### DATA

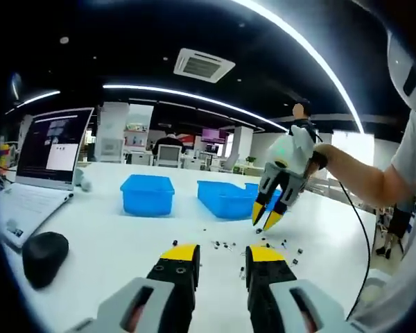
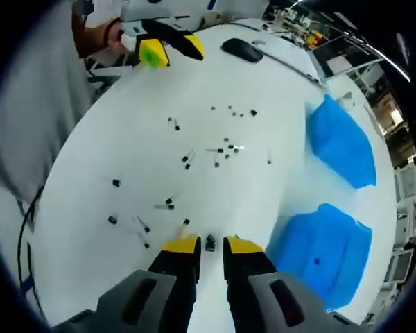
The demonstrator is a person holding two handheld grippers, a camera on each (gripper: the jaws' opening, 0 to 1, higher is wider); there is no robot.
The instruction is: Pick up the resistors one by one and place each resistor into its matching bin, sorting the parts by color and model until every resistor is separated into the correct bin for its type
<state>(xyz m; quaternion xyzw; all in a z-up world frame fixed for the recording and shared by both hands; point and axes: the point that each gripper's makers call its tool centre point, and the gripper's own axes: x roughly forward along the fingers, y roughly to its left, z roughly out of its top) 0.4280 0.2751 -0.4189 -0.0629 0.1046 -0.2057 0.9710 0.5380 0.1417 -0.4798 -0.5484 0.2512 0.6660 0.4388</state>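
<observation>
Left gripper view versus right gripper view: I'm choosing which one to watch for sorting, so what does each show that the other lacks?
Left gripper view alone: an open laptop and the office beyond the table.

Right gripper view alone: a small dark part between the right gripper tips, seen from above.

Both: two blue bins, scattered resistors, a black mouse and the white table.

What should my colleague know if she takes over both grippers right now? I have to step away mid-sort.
Right gripper: fingers open, straddling one small resistor on the white table, not yet closed on it.
Left gripper: open, empty, hovering low over the table.
Most resistors lie scattered loose on the table.
Two blue bins: near bin has one dark part in it; far bin contents cannot be made out.
Left to do: close on this resistor, bin it, then sort the rest.
</observation>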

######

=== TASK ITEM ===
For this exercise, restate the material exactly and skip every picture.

=== WRITTEN SOLUTION ===
The demonstrator is a person holding two handheld grippers, a camera on each (gripper: the jaws' opening, 0 to 1, higher is wider); there is no robot.
The instruction is: Pick up the resistors one by one and place each resistor into its matching bin, sorting the parts by color and model until every resistor is separated into the correct bin for its type
<state>(xyz m; quaternion xyzw; all in a z-up world frame fixed for the recording and shared by both hands; point and axes: the point that each gripper's makers call its tool centre point, and the gripper's own axes: x roughly forward along the fingers, y roughly to its left, z roughly out of its top) 0.4280 0.2751 -0.4189 -0.0629 0.1046 -0.2057 0.9710 0.5380 0.1417 -0.4798 -0.5484 0.2512 0.6660 0.4388</state>
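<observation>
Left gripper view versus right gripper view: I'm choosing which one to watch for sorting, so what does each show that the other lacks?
Left gripper view alone: an open laptop and the office beyond the table.

Right gripper view alone: a small dark part between the right gripper tips, seen from above.

Both: two blue bins, scattered resistors, a black mouse and the white table.

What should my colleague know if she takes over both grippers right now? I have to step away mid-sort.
Right gripper: fingers open, straddling one small resistor on the white table, not yet closed on it.
Left gripper: open, empty, hovering low over the table.
Most resistors lie scattered loose on the table.
Two blue bins: near bin has one dark part in it; far bin contents cannot be made out.
Left to do: close on this resistor, bin it, then sort the rest.
</observation>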

Nothing further is needed for the answer.